Activity
Retype the whole listing below, character for character.

Given information
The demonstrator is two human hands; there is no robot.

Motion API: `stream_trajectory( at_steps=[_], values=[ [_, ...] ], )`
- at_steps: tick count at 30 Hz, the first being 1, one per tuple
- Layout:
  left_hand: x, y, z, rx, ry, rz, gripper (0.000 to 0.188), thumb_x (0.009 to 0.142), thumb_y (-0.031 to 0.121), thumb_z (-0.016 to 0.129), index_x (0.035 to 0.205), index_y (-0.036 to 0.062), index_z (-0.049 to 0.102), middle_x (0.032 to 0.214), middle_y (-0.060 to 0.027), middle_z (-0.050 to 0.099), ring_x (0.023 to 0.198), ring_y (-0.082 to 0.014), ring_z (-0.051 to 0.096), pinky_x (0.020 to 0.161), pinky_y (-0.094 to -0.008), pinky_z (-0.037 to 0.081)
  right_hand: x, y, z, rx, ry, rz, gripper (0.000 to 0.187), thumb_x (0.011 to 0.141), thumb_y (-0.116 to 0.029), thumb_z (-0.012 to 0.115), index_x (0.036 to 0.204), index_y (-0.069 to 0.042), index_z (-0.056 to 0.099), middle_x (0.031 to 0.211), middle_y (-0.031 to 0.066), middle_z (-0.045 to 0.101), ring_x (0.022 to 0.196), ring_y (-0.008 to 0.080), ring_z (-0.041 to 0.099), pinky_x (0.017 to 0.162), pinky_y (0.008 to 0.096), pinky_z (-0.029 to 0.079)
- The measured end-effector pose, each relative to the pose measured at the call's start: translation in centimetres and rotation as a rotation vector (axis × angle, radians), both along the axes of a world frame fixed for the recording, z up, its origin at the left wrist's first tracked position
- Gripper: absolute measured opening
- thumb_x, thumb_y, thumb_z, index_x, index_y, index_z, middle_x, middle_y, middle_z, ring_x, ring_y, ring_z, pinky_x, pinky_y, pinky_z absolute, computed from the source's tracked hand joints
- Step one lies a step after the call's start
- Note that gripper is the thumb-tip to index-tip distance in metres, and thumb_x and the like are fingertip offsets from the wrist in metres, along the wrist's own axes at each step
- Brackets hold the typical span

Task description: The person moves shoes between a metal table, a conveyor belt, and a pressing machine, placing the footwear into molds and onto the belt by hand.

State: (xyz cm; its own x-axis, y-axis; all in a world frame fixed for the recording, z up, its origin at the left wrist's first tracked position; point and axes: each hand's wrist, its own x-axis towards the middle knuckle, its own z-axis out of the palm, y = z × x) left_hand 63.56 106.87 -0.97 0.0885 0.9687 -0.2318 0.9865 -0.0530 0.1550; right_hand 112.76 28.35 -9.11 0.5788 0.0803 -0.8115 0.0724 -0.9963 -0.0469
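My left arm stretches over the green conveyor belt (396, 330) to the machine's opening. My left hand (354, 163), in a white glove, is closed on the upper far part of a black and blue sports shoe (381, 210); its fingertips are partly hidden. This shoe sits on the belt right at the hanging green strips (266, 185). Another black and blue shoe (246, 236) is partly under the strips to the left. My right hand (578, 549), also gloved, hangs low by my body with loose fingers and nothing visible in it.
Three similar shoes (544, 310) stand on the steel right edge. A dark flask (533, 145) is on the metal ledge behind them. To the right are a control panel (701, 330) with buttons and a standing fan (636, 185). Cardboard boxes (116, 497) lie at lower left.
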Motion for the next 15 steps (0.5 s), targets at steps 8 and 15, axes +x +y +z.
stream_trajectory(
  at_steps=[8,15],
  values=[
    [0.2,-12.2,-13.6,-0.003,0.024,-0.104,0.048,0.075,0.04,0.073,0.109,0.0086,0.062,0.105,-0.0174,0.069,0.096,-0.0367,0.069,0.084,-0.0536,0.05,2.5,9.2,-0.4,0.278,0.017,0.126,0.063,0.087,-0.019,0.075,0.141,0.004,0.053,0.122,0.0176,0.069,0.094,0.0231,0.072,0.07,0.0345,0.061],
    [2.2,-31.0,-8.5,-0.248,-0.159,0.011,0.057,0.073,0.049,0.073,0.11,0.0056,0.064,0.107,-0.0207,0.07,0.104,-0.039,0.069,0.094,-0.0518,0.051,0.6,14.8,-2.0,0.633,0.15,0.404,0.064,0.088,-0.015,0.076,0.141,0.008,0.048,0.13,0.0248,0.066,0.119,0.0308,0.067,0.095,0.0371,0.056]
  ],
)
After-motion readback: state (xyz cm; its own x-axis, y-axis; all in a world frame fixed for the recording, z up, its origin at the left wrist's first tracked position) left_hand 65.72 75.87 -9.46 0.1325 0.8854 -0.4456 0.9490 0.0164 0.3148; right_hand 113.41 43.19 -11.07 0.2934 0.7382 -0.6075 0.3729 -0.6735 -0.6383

Written reply
The demonstrator is two human hands; there is no robot.

Motion API: `stream_trajectory( at_steps=[_], values=[ [_, ...] ], )`
- at_steps: tick count at 30 Hz, the first being 1, one per tuple
- Layout:
  left_hand: x, y, z, rx, ry, rz, gripper (0.000 to 0.188), thumb_x (0.009 to 0.142), thumb_y (-0.031 to 0.121), thumb_z (-0.016 to 0.129), index_x (0.035 to 0.205), index_y (-0.036 to 0.062), index_z (-0.049 to 0.102), middle_x (0.032 to 0.214), middle_y (-0.060 to 0.027), middle_z (-0.050 to 0.099), ring_x (0.023 to 0.198), ring_y (-0.082 to 0.014), ring_z (-0.051 to 0.096), pinky_x (0.020 to 0.161), pinky_y (-0.094 to -0.008), pinky_z (-0.037 to 0.081)
  right_hand: x, y, z, rx, ry, rz, gripper (0.000 to 0.187), thumb_x (0.011 to 0.141), thumb_y (-0.116 to 0.029), thumb_z (-0.012 to 0.115), index_x (0.036 to 0.204), index_y (-0.069 to 0.042), index_z (-0.056 to 0.099), middle_x (0.031 to 0.211), middle_y (-0.031 to 0.066), middle_z (-0.045 to 0.101), ring_x (0.022 to 0.196), ring_y (-0.008 to 0.080), ring_z (-0.041 to 0.099), pinky_x (0.017 to 0.162), pinky_y (0.008 to 0.096), pinky_z (-0.029 to 0.079)
- The measured end-effector pose, each relative to the pose measured at the call's start: translation in centimetres and rotation as a rotation vector (axis × angle, radians), both along the axes of a world frame fixed for the recording, z up, its origin at the left wrist's first tracked position
- Gripper: absolute measured opening
- thumb_x, thumb_y, thumb_z, index_x, index_y, index_z, middle_x, middle_y, middle_z, ring_x, ring_y, ring_z, pinky_x, pinky_y, pinky_z absolute, computed from the source's tracked hand joints
- Step one lies a step after the call's start
- Note that gripper is the thumb-tip to index-tip distance in metres, and thumb_x and the like are fingertip offsets from the wrist in metres, along the wrist's own axes at each step
- Brackets hold the typical span

Task description: The person moves shoes between a metal table, a conveyor belt, and a pressing machine, placing the footwear into molds and onto the belt by hand.

State: (xyz cm; its own x-axis, y-axis; all in a world frame fixed for the recording, z up, its origin at the left wrist's first tracked position; point and axes: each hand's wrist, its own x-axis towards the middle knuckle, its own z-axis out of the palm, y = z × x) left_hand 63.56 106.87 -0.97 0.0885 0.9687 -0.2318 0.9865 -0.0530 0.1550; right_hand 112.76 28.35 -9.11 0.5788 0.0803 -0.8115 0.0724 -0.9963 -0.0469
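My left arm stretches over the green conveyor belt (396, 330) to the machine's opening. My left hand (354, 163), in a white glove, is closed on the upper far part of a black and blue sports shoe (381, 210); its fingertips are partly hidden. This shoe sits on the belt right at the hanging green strips (266, 185). Another black and blue shoe (246, 236) is partly under the strips to the left. My right hand (578, 549), also gloved, hangs low by my body with loose fingers and nothing visible in it.
Three similar shoes (544, 310) stand on the steel right edge. A dark flask (533, 145) is on the metal ledge behind them. To the right are a control panel (701, 330) with buttons and a standing fan (636, 185). Cardboard boxes (116, 497) lie at lower left.
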Motion for the next 15 steps (0.5 s), targets at steps 8 and 15, axes +x +y +z.
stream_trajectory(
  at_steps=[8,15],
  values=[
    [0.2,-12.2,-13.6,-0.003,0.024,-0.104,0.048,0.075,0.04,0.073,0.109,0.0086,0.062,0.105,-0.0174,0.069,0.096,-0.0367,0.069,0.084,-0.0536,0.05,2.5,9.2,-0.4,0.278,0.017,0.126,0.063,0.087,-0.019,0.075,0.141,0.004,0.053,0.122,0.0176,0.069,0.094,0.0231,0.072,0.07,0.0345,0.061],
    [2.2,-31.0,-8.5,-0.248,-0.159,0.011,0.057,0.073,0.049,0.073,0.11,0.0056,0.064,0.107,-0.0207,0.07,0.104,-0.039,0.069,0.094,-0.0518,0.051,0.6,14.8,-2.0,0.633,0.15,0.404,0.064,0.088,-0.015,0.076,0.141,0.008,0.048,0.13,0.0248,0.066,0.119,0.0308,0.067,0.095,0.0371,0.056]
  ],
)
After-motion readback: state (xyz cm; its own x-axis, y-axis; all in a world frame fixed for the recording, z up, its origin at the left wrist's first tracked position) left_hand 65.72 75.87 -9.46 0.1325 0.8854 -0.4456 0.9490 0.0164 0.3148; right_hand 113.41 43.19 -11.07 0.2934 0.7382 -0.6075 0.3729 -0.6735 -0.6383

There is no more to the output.